Assigned task
Write out exactly what each line says, starting with the first line below and ending on the one with "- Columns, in".

Recorded information
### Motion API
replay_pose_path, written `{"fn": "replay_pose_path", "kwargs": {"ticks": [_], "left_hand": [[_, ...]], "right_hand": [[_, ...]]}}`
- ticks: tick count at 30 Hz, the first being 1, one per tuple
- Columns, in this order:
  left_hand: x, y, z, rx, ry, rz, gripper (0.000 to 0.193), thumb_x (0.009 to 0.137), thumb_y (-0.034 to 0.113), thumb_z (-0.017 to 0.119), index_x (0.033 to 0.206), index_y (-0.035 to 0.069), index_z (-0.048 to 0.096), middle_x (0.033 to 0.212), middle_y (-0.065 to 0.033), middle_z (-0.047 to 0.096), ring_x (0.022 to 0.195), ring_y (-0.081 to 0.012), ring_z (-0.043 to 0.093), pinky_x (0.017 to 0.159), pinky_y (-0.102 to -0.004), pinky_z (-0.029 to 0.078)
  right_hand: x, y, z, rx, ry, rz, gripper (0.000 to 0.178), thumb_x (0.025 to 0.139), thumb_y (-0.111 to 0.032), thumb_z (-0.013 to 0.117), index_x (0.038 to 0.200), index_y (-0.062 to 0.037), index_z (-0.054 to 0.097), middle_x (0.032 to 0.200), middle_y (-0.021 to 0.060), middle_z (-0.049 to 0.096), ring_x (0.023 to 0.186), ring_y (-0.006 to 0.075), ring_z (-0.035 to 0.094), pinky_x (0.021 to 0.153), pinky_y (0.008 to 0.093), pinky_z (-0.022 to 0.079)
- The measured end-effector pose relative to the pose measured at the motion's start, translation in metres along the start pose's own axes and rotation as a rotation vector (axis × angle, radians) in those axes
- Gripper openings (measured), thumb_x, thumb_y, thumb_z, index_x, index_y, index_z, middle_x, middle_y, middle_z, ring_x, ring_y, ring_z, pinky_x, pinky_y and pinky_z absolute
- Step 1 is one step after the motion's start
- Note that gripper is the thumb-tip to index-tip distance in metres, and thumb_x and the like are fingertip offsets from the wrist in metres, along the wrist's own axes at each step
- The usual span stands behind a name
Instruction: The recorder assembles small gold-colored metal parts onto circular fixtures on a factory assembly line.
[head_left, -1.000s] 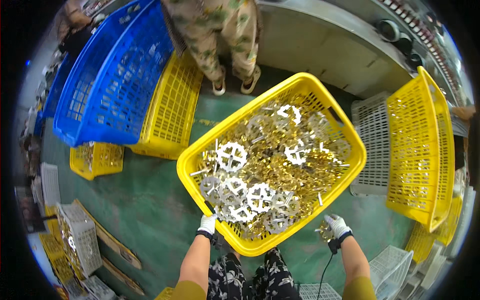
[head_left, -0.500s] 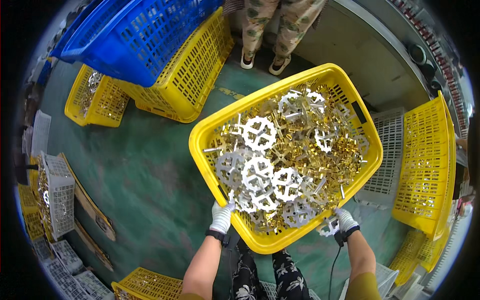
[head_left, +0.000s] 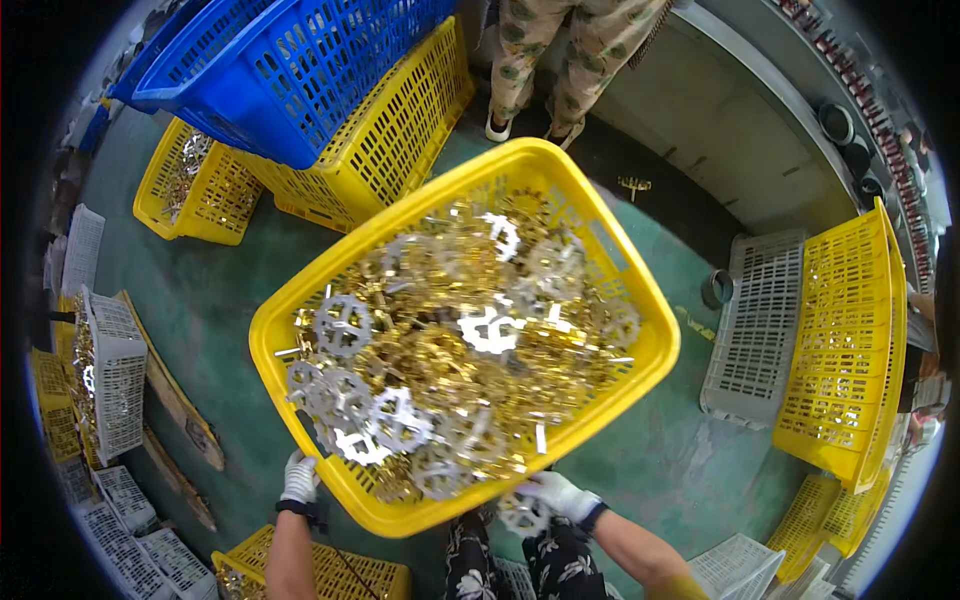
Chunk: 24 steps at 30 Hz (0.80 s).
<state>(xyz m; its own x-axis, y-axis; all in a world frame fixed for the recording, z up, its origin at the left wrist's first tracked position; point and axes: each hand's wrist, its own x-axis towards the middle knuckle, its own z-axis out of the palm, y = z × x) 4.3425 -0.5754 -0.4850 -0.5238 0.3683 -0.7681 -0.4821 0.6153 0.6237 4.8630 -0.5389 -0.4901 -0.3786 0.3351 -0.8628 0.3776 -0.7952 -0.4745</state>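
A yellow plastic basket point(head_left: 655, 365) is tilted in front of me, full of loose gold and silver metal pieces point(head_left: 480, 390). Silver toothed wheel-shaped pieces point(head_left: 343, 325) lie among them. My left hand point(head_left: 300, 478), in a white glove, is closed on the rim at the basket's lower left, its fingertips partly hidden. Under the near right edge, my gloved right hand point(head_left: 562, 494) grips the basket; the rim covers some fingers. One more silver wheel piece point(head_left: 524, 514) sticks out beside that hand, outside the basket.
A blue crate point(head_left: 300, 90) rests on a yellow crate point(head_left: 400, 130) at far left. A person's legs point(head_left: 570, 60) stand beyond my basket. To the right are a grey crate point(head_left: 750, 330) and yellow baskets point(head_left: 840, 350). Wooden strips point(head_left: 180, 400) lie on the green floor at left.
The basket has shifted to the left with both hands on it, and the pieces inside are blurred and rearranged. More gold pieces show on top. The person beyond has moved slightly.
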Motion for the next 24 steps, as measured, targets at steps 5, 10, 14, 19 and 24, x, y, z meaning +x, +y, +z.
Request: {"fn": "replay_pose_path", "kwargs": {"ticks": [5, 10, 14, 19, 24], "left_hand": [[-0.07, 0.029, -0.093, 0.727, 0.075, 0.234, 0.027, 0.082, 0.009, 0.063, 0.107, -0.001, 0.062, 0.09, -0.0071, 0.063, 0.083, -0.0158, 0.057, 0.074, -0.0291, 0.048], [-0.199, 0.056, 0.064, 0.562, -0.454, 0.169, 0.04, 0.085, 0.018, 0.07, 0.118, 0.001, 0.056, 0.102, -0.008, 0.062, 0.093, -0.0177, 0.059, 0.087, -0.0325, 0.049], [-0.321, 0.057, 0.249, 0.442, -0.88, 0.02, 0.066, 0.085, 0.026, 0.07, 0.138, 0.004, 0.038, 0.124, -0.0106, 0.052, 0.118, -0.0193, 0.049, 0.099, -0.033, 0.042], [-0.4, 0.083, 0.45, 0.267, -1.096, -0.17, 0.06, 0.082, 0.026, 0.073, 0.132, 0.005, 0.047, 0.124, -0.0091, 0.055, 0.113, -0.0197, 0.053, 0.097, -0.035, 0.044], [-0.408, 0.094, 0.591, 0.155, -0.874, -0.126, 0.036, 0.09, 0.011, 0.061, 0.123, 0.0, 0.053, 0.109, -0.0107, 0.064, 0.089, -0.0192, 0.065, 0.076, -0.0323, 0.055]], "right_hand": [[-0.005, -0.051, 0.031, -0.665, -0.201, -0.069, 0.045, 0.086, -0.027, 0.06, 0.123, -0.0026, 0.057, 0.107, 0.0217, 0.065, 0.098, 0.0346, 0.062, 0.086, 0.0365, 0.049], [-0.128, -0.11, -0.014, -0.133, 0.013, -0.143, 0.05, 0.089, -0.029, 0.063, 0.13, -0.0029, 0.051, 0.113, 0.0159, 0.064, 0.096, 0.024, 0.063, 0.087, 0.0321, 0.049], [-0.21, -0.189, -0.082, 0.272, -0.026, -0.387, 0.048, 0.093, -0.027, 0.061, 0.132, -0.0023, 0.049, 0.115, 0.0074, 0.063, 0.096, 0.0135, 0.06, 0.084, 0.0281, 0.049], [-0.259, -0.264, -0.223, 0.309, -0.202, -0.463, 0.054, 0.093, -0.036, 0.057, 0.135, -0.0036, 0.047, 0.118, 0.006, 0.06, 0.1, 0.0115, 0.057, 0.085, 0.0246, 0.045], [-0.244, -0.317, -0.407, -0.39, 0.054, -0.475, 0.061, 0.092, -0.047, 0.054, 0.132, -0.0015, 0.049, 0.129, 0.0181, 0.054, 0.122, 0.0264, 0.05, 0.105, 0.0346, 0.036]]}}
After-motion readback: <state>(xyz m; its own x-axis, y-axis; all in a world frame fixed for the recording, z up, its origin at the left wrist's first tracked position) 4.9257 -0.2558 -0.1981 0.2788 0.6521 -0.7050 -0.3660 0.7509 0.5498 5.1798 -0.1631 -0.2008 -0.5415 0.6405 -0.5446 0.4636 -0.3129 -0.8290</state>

Exercise response
### Motion API
replay_pose_path, written `{"fn": "replay_pose_path", "kwargs": {"ticks": [_], "left_hand": [[_, ...]], "right_hand": [[_, ...]]}}`
- ticks: tick count at 30 Hz, the first being 1, one per tuple
- Columns, in this order:

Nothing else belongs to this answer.